Produce an exact transcription of the data, with the images left out.

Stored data
================
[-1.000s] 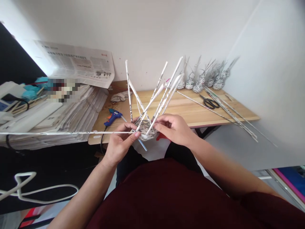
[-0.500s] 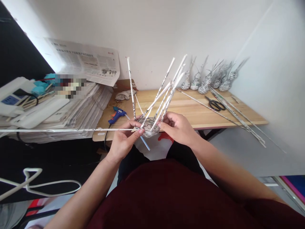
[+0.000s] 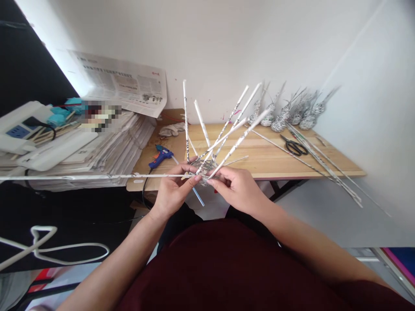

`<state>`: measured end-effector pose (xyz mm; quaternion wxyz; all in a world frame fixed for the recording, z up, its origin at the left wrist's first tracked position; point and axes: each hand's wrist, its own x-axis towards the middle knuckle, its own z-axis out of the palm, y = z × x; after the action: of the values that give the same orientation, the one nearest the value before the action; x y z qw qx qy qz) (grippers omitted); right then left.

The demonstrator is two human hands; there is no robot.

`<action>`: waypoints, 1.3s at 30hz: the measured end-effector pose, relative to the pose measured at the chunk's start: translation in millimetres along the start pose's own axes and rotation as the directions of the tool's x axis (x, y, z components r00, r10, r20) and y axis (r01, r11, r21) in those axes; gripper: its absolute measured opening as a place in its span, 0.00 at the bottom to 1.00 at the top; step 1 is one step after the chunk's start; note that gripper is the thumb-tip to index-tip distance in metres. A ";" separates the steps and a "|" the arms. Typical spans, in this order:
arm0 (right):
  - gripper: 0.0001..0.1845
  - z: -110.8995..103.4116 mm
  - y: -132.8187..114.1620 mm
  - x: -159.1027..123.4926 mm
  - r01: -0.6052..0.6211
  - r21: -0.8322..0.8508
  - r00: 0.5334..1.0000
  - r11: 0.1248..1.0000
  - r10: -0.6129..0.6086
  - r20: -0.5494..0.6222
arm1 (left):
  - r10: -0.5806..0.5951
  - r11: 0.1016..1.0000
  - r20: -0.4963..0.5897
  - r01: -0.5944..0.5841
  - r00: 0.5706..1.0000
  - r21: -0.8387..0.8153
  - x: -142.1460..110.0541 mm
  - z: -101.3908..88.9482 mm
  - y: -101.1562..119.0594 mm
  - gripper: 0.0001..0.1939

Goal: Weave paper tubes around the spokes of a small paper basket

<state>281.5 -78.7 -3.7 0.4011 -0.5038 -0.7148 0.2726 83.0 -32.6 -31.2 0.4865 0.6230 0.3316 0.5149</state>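
Observation:
Between my hands, over the table's front edge, is a small woven base of rolled newspaper. Several paper tubes rise from it and fan out at different angles. My left hand is closed on its left side, thumb on top near the foot of one tube. A long thin paper tube runs from there out past the left edge of view. My right hand pinches the base's right side, thumb and fingers at the foot of a slanting tube. My fingers hide part of the weave.
A blue glue gun lies on the table at left, beside stacked newspapers. Black scissors and loose paper tubes lie at right. Several woven paper pieces stand against the wall. A power strip sits far left.
The upright tubes have spread wider apart, with one now leaning left behind the others. My right hand has shifted slightly left and down along the base. The left hand keeps its hold.

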 end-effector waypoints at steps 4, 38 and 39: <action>0.09 3.6 3.5 6.1 -0.031 -0.033 0.999 0.999 0.030 -0.033 | -0.040 0.999 -0.030 0.040 0.999 -0.013 0.1 5.1 1.6 0.12; 0.10 4.5 -2.3 17.2 -0.051 -0.067 0.999 0.996 0.050 -0.016 | -0.256 0.913 -0.113 0.202 0.960 -0.354 -7.0 6.5 -4.4 0.16; 0.11 4.3 -2.4 17.4 -0.051 -0.068 0.999 0.996 0.050 -0.013 | -0.253 0.913 -0.116 0.198 0.960 -0.357 -7.1 6.6 -4.7 0.15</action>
<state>273.6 -63.1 1.1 0.3808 -0.5368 -0.7084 0.2552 88.0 -39.4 -37.8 0.6155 0.4432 0.3447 0.5531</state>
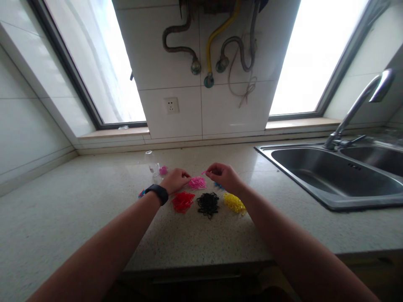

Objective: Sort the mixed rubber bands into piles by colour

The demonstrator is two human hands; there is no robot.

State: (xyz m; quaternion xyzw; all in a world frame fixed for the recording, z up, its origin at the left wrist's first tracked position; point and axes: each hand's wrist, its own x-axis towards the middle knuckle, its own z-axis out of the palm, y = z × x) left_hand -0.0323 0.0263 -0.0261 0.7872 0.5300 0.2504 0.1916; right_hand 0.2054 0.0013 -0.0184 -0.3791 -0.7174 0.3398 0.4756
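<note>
My right hand is closed in a pinch on a small pink rubber band, just above and right of a pile of pink rubber bands. At the left edge of that pile, my left hand has its fingers drawn together; whatever is between them is too small to make out. Nearer to me lie piles of red bands, black bands and yellow bands. A few blue bands show partly behind my right hand.
Clear plastic containers and a pink item stand behind my left hand. Something red and blue pokes out beside the watch. On the right, a steel sink with a faucet is set into the speckled countertop.
</note>
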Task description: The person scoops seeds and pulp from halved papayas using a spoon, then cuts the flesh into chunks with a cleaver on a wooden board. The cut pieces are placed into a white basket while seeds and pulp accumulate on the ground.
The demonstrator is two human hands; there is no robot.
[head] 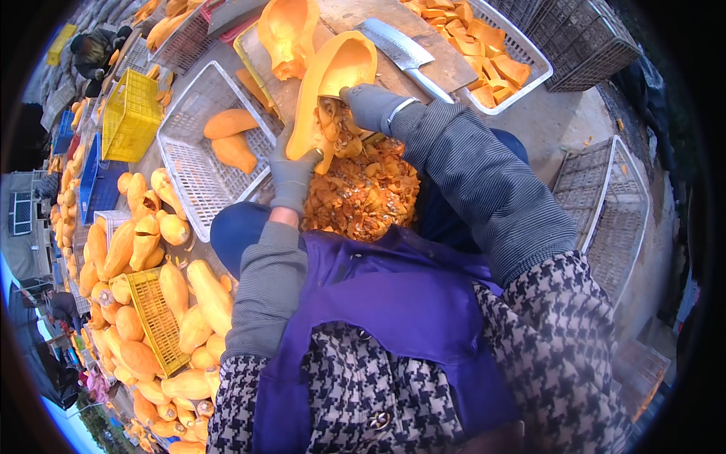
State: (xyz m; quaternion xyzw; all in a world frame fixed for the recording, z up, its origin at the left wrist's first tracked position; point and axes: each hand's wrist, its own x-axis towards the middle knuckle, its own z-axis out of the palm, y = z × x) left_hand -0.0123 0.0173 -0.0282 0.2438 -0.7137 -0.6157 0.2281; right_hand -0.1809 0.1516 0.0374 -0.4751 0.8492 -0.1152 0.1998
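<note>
My left hand (294,173), in a grey glove, grips the lower end of a halved, peeled pumpkin (326,85). The half is tilted, its hollow facing up and towards me. My gloved right hand (374,105) is at the hollow, closed around a scraping tool (330,96) of which only a thin edge shows. Stringy pulp and seeds (336,122) hang from the cavity just below it. Beneath, between my knees, is a heap of orange pulp and seeds (363,193); its container is mostly hidden. A second hollowed pumpkin half (288,34) rests on the wooden board (391,11).
A cleaver (397,45) lies on the board, beside a white crate of pumpkin chunks (493,57). To the left are a white crate (193,164) with two pumpkin pieces and many peeled pumpkins (136,357). An upended crate (601,198) is on the right. Another person (93,54) sits far left.
</note>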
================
- Your response:
[-1.000s] 
[-0.500s] 
[+0.000s] 

`<state>`: measured end-effector pose (xyz mm; quaternion wxyz; all in a world frame fixed for the recording, z up, its origin at the left wrist's first tracked position; point and axes: each hand's wrist, its own x-axis towards the middle knuckle, its own z-axis out of the palm, y = z × x; after the action: of the values that give the same orientation, the one nearest the value before the action; x y z qw qx qy qz) (grippers omitted); right then left.

The demonstrator is two human hands; there is no robot.

`<action>`: waypoints, 1.3s at 30hz: the measured end-effector pose, relative to the pose measured at the chunk's start: translation in millimetres along the start pose's own axes and rotation as the directions of the tool's x axis (x, y, z components r00, r10, r20) and y axis (r01, r11, r21) in those axes; gripper: its absolute measured opening as a place in its span, 0.00 at the bottom to 1.00 at the top; step 1 is one step after the chunk's start; note that gripper is the thumb-tip to index-tip distance in metres. A ";" separates the steps and a "|" the arms. Typical spans, in this order:
arm0 (right):
  - gripper: 0.0001..0.1845
  - z: -110.8995..103.4116 mm
  - y: -132.8187..114.1620 mm
  - x: -159.1027..123.4926 mm
  - r01: -0.6052..0.6211
  - r21: -0.8322..0.8508
  - r00: 0.5334..1.0000
  - r11: 0.1248..1.0000
  - r10: -0.6129..0.6086
  - r20: -0.5494..0.6222
arm1 (left):
  - r10: -0.5806..0.5951
  - r11: 0.1016..1.0000
  - r20: -0.4963..0.5897
  - r01: -0.5944..0.5841
  - r00: 0.5706..1.0000
  - r21: -0.8387..0.8153
  - x: -142.1460..110.0541 mm
  - z: -101.3908..88.9482 mm
  - y: -101.1562..119.0594 mm
  - gripper: 0.0001..0.1939

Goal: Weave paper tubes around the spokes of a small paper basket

<state>281.5 -78.7 -3.7 0.4011 -0.5038 -0.7148 0.2726 83.0 -32.6 -31.2 0.4865 0.6230 0.3316 0.5149</state>
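Observation:
Between my hands, over the table's front edge, is a small woven base of rolled newspaper. Several paper tubes rise from it and fan out at different angles. My left hand is closed on its left side, thumb on top near the foot of one tube. A long thin paper tube runs from there out past the left edge of view. My right hand pinches the base's right side, thumb and fingers at the foot of a slanting tube. My fingers hide part of the weave.
A blue glue gun lies on the table at left, beside stacked newspapers. Black scissors and loose paper tubes lie at right. Several woven paper pieces stand against the wall. A power strip sits far left.
The upright tubes have spread wider apart, with one now leaning left behind the others. My right hand has shifted slightly left and down along the base. The left hand keeps its hold.
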
 end-effector waypoints at steps 4, 38 and 39: <action>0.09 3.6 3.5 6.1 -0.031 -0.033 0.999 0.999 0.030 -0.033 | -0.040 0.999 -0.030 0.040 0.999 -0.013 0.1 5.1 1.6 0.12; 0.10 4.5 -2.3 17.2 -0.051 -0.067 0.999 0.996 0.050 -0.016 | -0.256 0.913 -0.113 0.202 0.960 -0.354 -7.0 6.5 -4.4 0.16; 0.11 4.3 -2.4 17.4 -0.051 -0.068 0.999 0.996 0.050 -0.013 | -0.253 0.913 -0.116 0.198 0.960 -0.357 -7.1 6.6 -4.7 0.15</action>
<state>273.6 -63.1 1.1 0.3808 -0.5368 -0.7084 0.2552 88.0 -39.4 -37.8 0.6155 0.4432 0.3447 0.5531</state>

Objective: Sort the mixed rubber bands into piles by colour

The demonstrator is two human hands; there is no robot.

State: (xyz m; quaternion xyzw; all in a world frame fixed for the recording, z up, its origin at the left wrist's first tracked position; point and axes: each hand's wrist, its own x-axis towards the middle knuckle, its own z-axis out of the palm, y = z × x) left_hand -0.0323 0.0263 -0.0261 0.7872 0.5300 0.2504 0.1916; right_hand 0.2054 0.0013 -0.0184 -0.3791 -0.7174 0.3398 0.4756
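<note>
My right hand is closed in a pinch on a small pink rubber band, just above and right of a pile of pink rubber bands. At the left edge of that pile, my left hand has its fingers drawn together; whatever is between them is too small to make out. Nearer to me lie piles of red bands, black bands and yellow bands. A few blue bands show partly behind my right hand.
Clear plastic containers and a pink item stand behind my left hand. Something red and blue pokes out beside the watch. On the right, a steel sink with a faucet is set into the speckled countertop.
</note>
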Task description: The person scoops seeds and pulp from halved papayas using a spoon, then cuts the flesh into chunks with a cleaver on a wooden board. The cut pieces are placed into a white basket while seeds and pulp accumulate on the ground.
The demonstrator is two human hands; there is no robot.
[head] 
State: (xyz m; quaternion xyzw; all in a world frame fixed for the recording, z up, its origin at the left wrist's first tracked position; point and axes: each hand's wrist, its own x-axis towards the middle knuckle, its own z-axis out of the palm, y = z × x) left_hand -0.0123 0.0173 -0.0282 0.2438 -0.7137 -0.6157 0.2281; right_hand -0.1809 0.1516 0.0374 -0.4751 0.8492 -0.1152 0.1998
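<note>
My left hand (294,173), in a grey glove, grips the lower end of a halved, peeled pumpkin (326,85). The half is tilted, its hollow facing up and towards me. My gloved right hand (374,105) is at the hollow, closed around a scraping tool (330,96) of which only a thin edge shows. Stringy pulp and seeds (336,122) hang from the cavity just below it. Beneath, between my knees, is a heap of orange pulp and seeds (363,193); its container is mostly hidden. A second hollowed pumpkin half (288,34) rests on the wooden board (391,11).
A cleaver (397,45) lies on the board, beside a white crate of pumpkin chunks (493,57). To the left are a white crate (193,164) with two pumpkin pieces and many peeled pumpkins (136,357). An upended crate (601,198) is on the right. Another person (93,54) sits far left.
</note>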

Nothing further is needed for the answer.